## Task
Please transcribe the data that follows, keeping every line exact.

## Given data
○ ○ ○

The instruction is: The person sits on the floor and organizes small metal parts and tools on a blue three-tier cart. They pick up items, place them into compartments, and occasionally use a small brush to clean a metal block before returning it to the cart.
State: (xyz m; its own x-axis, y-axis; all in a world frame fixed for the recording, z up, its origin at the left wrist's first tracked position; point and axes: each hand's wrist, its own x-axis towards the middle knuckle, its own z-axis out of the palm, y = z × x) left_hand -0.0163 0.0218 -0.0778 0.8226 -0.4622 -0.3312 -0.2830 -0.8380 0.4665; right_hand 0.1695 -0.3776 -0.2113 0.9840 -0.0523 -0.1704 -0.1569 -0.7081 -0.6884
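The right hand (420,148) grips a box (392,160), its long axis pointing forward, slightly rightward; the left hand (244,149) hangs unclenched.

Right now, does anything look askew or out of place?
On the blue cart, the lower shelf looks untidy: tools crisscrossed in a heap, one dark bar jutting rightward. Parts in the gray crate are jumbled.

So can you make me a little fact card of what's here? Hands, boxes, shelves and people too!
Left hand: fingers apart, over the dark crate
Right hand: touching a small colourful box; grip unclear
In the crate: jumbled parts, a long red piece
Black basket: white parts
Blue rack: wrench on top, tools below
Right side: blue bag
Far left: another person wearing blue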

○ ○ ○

## Solution for this task
The instruction is: The person sits on the floor and organizes small metal parts and tools on a blue three-tier cart. They pick up items, place them into compartments, and occasionally use a small brush to clean a metal block before returning it to the cart.
State: (xyz m; its own x-axis, y-axis; all in a world frame fixed for the recording, z up, its origin at the left wrist's first tracked position; point and axes: each hand's wrist, its own x-axis towards the middle knuckle, its own z-axis out of the palm, y = z × x) left_hand -0.0163 0.0218 -0.0778 0.8226 -0.4622 -0.3312 -0.2830 -0.8380 0.4665; right_hand 0.1695 -0.3776 -0.2113 0.9840 -0.0523 -0.1704 -0.1569 -0.7081 -0.6884
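The right hand (420,148) grips a box (392,160), its long axis pointing forward, slightly rightward; the left hand (244,149) hangs unclenched.

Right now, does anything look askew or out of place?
On the blue cart, the lower shelf looks untidy: tools crisscrossed in a heap, one dark bar jutting rightward. Parts in the gray crate are jumbled.

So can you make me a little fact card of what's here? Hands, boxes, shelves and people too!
Left hand: fingers apart, over the dark crate
Right hand: touching a small colourful box; grip unclear
In the crate: jumbled parts, a long red piece
Black basket: white parts
Blue rack: wrench on top, tools below
Right side: blue bag
Far left: another person wearing blue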

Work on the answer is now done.